Federal Income Taxation

        The annuity and life insurance products that we market and issue generally provide the policyholder with a federal income tax advantage, as compared to other savings investments, such as certificates of deposit and taxable bonds, in that federal income taxation on any increases in the contract values of these products is deferred until it is received by the policyholder. With other savings investments, the increase in value is taxed as earned. Annuity benefits and life insurance benefits, which accrue prior to the death of the policyholder, are generally not taxable until paid. Life insurance death benefits are generally exempt from income tax. Also, benefits received on immediate annuities are recognized as taxable income ratably, as opposed to the methods used for some other investments which tend to accelerate taxable income into earlier years.

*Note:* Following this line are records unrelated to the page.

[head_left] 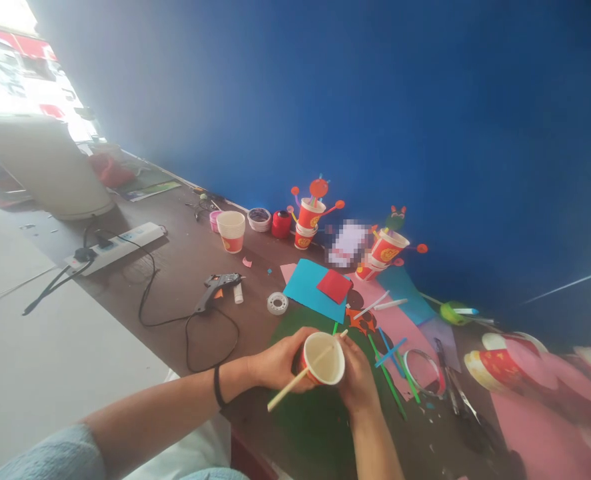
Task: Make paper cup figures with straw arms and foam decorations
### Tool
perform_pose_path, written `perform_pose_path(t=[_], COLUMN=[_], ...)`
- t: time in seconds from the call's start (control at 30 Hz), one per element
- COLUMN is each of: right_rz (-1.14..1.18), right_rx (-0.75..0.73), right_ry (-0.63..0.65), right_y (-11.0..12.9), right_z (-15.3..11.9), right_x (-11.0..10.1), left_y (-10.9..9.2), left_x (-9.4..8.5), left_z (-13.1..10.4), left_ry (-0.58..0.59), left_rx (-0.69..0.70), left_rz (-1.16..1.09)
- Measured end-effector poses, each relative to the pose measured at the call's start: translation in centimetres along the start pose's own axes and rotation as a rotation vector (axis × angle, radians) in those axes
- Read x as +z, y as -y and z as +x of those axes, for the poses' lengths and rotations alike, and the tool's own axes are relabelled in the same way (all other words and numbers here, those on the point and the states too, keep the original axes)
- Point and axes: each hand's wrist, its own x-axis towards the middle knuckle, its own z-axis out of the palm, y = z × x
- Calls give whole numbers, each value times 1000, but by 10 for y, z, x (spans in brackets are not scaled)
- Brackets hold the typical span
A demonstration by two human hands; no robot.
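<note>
A: Where's the paper cup?
B: Held up btwn both hands near the tabletop's front edge, above the dark green sheet. Mouth tipped toward the wearer, prob. so they can see inside.

A: And the hands?
B: L hand is curled round the cup's L side, prob. to steady it. R hand is pressed to the other side, fingertips by the far end of the pale yellow stick. Can't tell if they pinch it.

A: How's the stick sitting?
B: Slantwise across the mouth, near end poking out past the L side. Thru the wall or just over the rim? Can't tell.

A: Why's the glue gun there?
B: L of the hands, in easy reach, I'd guess. Cord's slack twd the power strip by the tabletop's L edge. White tape roll sits btwn gun and blue sheet.

A: Back edge?
B: Stacked cups on the L, then two decorated cup figures by the wall, prob. parked out of the way. Loose straws lie R of the hands, prob. handy for the R one.
</note>
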Motion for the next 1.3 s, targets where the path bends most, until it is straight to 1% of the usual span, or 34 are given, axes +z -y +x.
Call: perform_pose_path(t=[0.07, 0.17, 0.23, 0.33, 0.4, 0.5, 0.6, 0.67, 0.8, 0.87, 0.93, 0.97, 1.03, 1.2, 1.3], right_rz=[48, 94, 98, 76, 51, -25, -194, -307, -427, -428, -409, -393, -332, -3, 149], right_rx=[-17, -32, -44, -64, -80, -134, -239, -305, -398, -443, -472, -468, -405, -122, -35], right_ry=[10, 44, 57, 52, 35, -17, -87, -110, -158, -204, -233, -236, -218, -64, -1], right_y=[0, 1, 1, -1, -4, -7, -8, -8, -7, -8, -9, -9, -10, -10, -10], right_z=[0, 0, -1, -3, -4, -6, -10, -13, -19, -21, -20, -18, -14, -3, 0], right_x=[-2, -3, -1, 1, 2, 0, -1, -1, 1, 1, 0, -1, -1, -1, -4], left_y=[-2, -3, -5, -9, -10, -5, 5, 9, 11, 9, 8, 6, 4, 2, 1], left_x=[-3, -6, -7, -6, -6, -5, -3, -2, -2, -3, -4, -5, -5, -2, -2], left_z=[0, 2, 4, 6, 6, 5, 3, 3, 3, 3, 4, 4, 4, 4, 2], left_ry=[-51, -85, -91, -51, -39, -82, -122, -140, -173, -184, -187, -191, -205, -243, -221], left_rx=[-20, 1, 9, -17, -39, -97, -158, -175, -205, -198, -156, -128, -77, 17, 14], left_rz=[-167, -371, -386, -370, -425, -578, -729, -807, -849, -818, -749, -704, -614, -460, -403])
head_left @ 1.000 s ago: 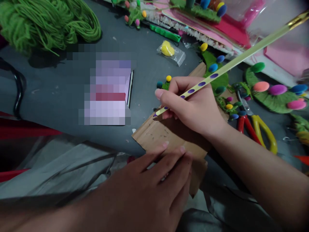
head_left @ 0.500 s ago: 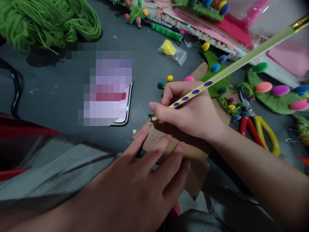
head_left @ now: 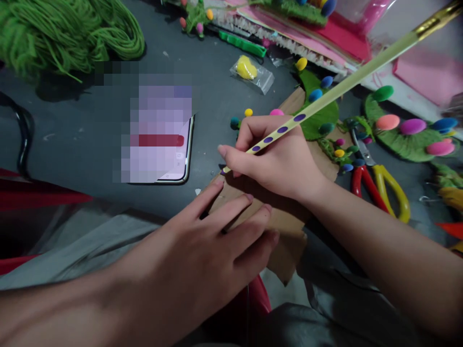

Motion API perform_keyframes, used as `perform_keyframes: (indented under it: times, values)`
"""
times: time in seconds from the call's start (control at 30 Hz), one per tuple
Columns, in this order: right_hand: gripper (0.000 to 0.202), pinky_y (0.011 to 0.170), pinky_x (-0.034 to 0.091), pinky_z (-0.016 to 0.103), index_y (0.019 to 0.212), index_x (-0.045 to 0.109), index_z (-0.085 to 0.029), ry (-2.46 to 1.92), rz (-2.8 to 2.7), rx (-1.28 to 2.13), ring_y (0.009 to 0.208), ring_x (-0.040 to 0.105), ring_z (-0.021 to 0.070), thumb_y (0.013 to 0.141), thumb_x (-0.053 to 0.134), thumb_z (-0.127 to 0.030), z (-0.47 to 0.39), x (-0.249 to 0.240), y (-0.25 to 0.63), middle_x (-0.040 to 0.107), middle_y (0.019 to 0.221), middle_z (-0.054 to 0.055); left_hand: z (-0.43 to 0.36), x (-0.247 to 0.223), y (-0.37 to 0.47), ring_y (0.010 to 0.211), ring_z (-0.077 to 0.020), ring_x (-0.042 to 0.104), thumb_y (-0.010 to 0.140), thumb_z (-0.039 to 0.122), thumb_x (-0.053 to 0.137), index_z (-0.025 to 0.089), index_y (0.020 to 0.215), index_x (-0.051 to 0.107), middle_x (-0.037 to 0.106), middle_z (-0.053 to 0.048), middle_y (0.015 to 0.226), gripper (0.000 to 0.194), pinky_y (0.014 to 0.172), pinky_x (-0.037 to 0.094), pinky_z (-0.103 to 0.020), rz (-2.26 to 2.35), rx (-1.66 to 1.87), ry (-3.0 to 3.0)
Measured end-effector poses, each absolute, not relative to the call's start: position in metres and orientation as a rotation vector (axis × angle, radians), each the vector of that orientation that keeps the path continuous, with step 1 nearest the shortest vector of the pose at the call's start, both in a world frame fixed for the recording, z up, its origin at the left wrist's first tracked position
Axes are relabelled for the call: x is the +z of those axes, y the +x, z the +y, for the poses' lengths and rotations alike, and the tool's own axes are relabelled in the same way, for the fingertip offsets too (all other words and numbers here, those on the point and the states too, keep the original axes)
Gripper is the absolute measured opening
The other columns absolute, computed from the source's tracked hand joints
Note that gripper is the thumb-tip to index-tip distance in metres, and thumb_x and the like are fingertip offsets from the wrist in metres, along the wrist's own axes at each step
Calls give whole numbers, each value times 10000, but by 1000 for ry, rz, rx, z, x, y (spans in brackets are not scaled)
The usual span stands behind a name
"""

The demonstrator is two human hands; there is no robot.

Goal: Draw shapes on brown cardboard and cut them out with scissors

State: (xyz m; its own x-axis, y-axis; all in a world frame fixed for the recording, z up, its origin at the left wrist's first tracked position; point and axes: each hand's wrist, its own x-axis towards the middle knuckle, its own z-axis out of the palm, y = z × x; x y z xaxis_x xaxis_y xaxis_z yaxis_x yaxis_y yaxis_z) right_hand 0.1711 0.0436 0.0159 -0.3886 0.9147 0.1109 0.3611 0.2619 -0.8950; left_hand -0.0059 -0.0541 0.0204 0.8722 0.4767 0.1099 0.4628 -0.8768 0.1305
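While cardboard (head_left: pixel 289 219) lies beneath, right hand (head_left: pixel 277 156) gripping pencil (head_left: pixel 343 87)

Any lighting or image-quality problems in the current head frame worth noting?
Head view: dim, uneven light, with a dark shadow beneath the right hand on the cardboard; head view: the left hand is largely shaded; head view: blocky pixelation covers most of the phone; head view: bright highlights on the pencil's gold end.

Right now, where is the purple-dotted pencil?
In the head view, the purple-dotted pencil is held in the right hand, right of the smartphone, its tip at the cardboard's upper-left edge.
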Motion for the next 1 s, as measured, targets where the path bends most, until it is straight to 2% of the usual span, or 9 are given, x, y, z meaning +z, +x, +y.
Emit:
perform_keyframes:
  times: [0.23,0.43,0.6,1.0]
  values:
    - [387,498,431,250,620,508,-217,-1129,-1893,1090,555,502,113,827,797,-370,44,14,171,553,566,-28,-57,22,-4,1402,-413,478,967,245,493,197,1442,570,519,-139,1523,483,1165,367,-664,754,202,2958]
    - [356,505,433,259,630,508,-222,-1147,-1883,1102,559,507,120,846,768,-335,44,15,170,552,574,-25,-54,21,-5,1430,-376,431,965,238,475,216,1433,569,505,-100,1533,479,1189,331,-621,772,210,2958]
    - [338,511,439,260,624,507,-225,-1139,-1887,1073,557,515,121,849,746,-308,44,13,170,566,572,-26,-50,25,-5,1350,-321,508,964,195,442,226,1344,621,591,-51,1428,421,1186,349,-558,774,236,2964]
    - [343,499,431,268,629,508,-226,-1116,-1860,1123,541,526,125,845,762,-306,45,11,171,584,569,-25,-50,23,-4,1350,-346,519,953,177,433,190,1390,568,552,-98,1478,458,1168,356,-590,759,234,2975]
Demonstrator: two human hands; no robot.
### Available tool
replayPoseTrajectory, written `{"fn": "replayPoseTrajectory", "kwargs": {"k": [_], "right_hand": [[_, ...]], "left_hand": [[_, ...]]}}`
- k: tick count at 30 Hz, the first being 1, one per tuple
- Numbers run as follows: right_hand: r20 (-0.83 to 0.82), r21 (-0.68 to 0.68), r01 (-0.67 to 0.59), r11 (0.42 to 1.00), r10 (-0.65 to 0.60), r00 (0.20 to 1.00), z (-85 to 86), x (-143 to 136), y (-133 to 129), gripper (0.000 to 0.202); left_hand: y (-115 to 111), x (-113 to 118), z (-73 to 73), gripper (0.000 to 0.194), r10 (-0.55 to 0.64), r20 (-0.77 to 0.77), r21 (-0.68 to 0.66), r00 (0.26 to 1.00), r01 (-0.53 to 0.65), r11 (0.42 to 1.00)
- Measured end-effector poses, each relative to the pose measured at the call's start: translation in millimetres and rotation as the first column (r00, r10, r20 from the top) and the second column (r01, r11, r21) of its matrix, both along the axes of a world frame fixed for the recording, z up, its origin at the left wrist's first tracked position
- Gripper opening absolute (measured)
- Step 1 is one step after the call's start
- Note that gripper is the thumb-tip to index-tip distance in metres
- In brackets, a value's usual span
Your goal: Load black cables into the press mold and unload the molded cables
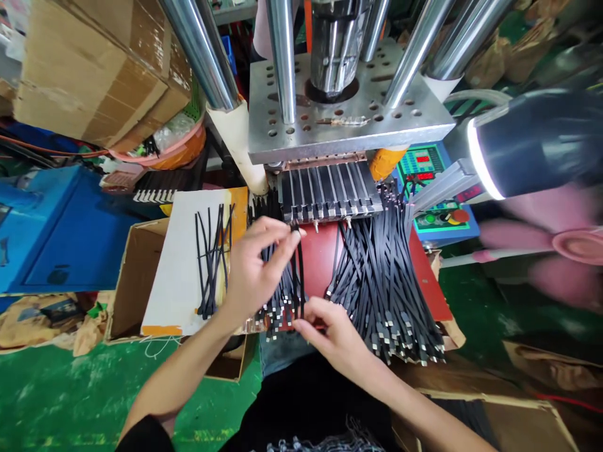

        From time to time, various tax law changes have been proposed that could have an adverse effect on our business, including the elimination of all or a portion of the income tax advantage for annuities and life insurance. If legislation were enacted to eliminate the tax deferral for annuities, such a change would have an adverse effect on our ability to sell non-qualified annuities. Non-qualified annuities are annuities that are not sold to an individual retirement account or other qualified retirement plan.

        Our life subsidiaries are taxed under the life insurance company provisions of the Internal Revenue Code of 1986, as amended (the "Code"). Provisions in the Code require a portion of the expenses incurred in selling insurance products to be capitalized and deducted over a period of years, as opposed to being immediately deducted in the year incurred. This provision increases the tax for statutory accounting purposes which reduces statutory surplus and, accordingly, decreases the amount of cash dividends that may be paid by our life subsidiaries.

Employees

        As of December 31, 2001, we had approximately 170 full-time employees, of which 160 are located in West Des Moines, Iowa, and 10 are located in the Pell City, Alabama office. We have experienced no work stoppages or strikes and consider our relations with our employees to be excellent. None of our employees are represented by a union.

Other Subsidiaries

        We formed American Equity Investment Properties, L.C., an Iowa limited liability company to hold title to an office building in Birmingham, Alabama, where a portion of our life operations were conducted. The building was sold in 1998, and American Equity Investment Properties, L.C. now holds the remaining cash proceeds from the sale of the building. There are no present plans to dissolve American Equity Investment Properties, L.C., which may be used in the future to facilitate other aspects of our business.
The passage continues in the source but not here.